Data Recording and Transmission: Part 16 - Error Correction

Error correction is fascinating not least because it involves concepts that are not much used elsewhere, along with some idiomatic terminology that needs careful definition.

The foundations of error correction go back a long way, to John Venn, whose diagrams helped visualization, to Charles Dodgson, the Oxford mathematician perhaps better known as Lewis Carroll, and to Evariste Galois.

One place to start is to stress that a single bit carries an absolutely fixed amount of information that determines which of only two states is the case. Those two states may represent truth or falsehood, presence or absence, or they may represent a one or a zero. Whichever it is, there is no gray scale: no value judgement; no intermediate condition. On account of that it is possible to say that a single bit in isolation can be either absolutely correct or irrefutably wrong.

The direct consequence is that if we are able to say that a bit is incorrect, then we also know what the correct value is, because that is simply the opposite state to the incorrect state. The actual correction process is trivial, because it consists of altering the state of the incorrect bit. The correction is perfect, because the bit goes to the absolutely correct state, as if it had never been wrong.

Fig.1 shows the correction process requires nothing more than an exclusive-OR gate, which acts as a selective inverter, flipping the bits that are wrong.

Figure 1a - An exclusive-OR gate acts as a selective invertor, changing the state of bits known to be wrong so they become correct again. The XOR gate is a parity generator as the output and the inputs together always have even parity. It also correctly adds two-bit together, except that it fails to create any carry out.

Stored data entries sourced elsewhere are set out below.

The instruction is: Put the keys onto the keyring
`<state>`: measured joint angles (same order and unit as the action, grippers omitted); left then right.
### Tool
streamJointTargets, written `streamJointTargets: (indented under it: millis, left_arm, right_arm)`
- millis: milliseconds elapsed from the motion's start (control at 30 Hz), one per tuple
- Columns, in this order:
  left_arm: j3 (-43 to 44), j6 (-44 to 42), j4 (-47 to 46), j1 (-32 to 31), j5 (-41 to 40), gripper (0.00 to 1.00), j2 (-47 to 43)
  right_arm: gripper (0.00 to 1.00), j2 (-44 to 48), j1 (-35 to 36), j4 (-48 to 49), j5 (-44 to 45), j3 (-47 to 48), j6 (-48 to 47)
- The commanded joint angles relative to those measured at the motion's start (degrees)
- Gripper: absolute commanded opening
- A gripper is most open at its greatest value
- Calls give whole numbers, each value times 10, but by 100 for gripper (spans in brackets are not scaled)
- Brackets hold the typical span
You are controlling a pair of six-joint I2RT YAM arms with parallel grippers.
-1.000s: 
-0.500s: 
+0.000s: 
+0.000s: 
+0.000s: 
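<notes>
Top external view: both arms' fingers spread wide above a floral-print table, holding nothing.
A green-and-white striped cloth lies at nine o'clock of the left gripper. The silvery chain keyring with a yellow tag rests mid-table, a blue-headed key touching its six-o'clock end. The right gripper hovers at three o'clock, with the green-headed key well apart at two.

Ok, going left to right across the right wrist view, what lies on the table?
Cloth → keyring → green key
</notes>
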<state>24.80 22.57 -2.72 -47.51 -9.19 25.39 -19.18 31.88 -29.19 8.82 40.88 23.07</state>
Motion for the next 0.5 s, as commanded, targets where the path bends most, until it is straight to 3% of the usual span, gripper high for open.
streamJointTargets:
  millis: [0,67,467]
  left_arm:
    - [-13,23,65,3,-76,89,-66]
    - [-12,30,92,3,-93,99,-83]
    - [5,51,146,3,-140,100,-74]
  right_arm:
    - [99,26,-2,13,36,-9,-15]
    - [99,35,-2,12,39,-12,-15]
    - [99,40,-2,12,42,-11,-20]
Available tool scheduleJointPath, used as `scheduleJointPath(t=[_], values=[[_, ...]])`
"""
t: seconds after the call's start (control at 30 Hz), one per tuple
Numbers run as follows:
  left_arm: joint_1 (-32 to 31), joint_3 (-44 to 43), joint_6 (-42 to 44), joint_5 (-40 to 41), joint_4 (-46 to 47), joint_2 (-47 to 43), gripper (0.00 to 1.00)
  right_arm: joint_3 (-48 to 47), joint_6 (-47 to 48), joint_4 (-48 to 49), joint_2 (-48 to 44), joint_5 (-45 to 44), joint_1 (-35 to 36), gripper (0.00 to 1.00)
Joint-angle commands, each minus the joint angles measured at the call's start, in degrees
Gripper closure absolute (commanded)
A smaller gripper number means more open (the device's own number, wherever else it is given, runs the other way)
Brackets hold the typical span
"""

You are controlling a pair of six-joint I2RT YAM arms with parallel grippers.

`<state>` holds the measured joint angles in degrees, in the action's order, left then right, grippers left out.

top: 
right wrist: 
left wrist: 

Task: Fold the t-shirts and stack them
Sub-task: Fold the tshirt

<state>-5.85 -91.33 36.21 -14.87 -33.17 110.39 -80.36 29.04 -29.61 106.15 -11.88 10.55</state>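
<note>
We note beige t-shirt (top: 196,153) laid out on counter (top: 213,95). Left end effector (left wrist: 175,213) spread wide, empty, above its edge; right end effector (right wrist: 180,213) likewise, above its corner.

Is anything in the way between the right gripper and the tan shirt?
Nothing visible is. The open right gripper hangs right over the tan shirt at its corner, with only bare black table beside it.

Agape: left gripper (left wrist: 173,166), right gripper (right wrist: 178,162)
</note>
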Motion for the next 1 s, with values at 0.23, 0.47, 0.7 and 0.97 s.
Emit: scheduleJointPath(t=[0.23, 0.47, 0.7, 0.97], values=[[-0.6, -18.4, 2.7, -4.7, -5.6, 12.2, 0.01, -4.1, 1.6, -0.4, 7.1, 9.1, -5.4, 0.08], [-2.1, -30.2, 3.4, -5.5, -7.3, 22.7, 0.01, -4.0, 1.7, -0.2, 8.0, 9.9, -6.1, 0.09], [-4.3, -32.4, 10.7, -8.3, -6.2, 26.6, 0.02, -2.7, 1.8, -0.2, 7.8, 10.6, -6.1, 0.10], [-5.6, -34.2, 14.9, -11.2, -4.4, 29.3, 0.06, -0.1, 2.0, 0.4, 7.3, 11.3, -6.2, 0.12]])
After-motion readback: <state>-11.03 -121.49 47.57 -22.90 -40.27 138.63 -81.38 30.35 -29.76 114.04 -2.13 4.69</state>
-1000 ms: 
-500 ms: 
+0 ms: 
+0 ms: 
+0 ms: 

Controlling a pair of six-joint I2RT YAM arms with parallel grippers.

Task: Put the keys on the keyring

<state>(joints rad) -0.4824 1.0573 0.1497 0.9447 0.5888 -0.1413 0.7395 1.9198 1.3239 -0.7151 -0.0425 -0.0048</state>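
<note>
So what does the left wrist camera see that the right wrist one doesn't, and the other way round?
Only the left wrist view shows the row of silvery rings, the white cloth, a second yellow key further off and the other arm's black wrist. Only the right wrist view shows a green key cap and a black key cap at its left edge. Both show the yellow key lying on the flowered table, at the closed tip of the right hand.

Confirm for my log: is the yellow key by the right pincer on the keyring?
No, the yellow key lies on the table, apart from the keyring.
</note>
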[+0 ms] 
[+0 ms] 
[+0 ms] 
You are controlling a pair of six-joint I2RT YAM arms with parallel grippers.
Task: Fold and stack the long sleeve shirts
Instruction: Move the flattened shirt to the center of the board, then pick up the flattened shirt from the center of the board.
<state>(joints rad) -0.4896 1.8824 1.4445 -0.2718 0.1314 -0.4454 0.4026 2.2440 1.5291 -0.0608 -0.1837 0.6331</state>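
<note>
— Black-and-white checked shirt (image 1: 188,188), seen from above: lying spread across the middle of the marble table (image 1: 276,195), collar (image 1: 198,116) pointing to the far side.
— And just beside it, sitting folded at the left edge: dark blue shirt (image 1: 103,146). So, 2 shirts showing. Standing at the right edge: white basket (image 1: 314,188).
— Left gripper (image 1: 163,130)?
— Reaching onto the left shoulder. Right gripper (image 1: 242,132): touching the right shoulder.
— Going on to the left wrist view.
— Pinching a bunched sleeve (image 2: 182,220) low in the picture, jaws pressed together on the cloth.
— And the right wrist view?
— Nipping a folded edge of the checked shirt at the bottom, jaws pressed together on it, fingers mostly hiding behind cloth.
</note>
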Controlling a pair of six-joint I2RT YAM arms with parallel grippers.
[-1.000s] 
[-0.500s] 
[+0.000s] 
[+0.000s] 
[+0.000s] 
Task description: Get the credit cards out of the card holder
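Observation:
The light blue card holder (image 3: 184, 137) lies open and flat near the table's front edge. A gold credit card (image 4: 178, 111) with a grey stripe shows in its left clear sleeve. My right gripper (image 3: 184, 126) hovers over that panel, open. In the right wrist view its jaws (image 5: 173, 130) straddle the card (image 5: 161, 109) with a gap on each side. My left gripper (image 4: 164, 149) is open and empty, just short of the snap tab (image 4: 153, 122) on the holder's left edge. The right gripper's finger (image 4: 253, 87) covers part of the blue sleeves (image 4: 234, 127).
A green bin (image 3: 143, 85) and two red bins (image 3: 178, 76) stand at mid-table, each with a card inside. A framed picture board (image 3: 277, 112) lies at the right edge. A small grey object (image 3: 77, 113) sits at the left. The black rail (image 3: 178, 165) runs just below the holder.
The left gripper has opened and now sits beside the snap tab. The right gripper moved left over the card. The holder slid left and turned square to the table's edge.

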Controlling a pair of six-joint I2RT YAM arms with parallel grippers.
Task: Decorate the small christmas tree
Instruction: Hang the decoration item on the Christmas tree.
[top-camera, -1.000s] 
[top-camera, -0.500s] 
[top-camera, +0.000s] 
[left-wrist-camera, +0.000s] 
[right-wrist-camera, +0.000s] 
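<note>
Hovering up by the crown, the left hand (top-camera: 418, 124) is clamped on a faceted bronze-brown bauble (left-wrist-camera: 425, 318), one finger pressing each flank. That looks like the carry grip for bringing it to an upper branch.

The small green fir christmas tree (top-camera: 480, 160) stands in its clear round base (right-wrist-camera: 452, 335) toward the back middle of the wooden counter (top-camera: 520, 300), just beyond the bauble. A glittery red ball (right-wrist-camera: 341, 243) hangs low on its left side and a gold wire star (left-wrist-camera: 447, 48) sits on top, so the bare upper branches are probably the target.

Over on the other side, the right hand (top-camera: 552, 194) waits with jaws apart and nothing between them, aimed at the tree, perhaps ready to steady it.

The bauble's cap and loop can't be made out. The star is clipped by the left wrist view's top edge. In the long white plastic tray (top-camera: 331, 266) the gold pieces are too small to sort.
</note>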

If the correction itself is trivial and perfect, the process of determining which bit or bits are incorrect certainly is neither. That is where the art lies. The determination of bits in error is statistical, not absolute. If the determination is incorrect then bits that are actually correct are flipped to increase the number of incorrect bits, instead of reducing the number.

The exclusive-OR gate has some interesting properties. The truth table is that the output is true only when the inputs are different. Fig.1 also shows some more of the attributes of this peculiar logic element. As the output will be true only for inputs of 10 and 01, then it acts as an even parity generator, where even parity is defined as the number of ones in a word being even.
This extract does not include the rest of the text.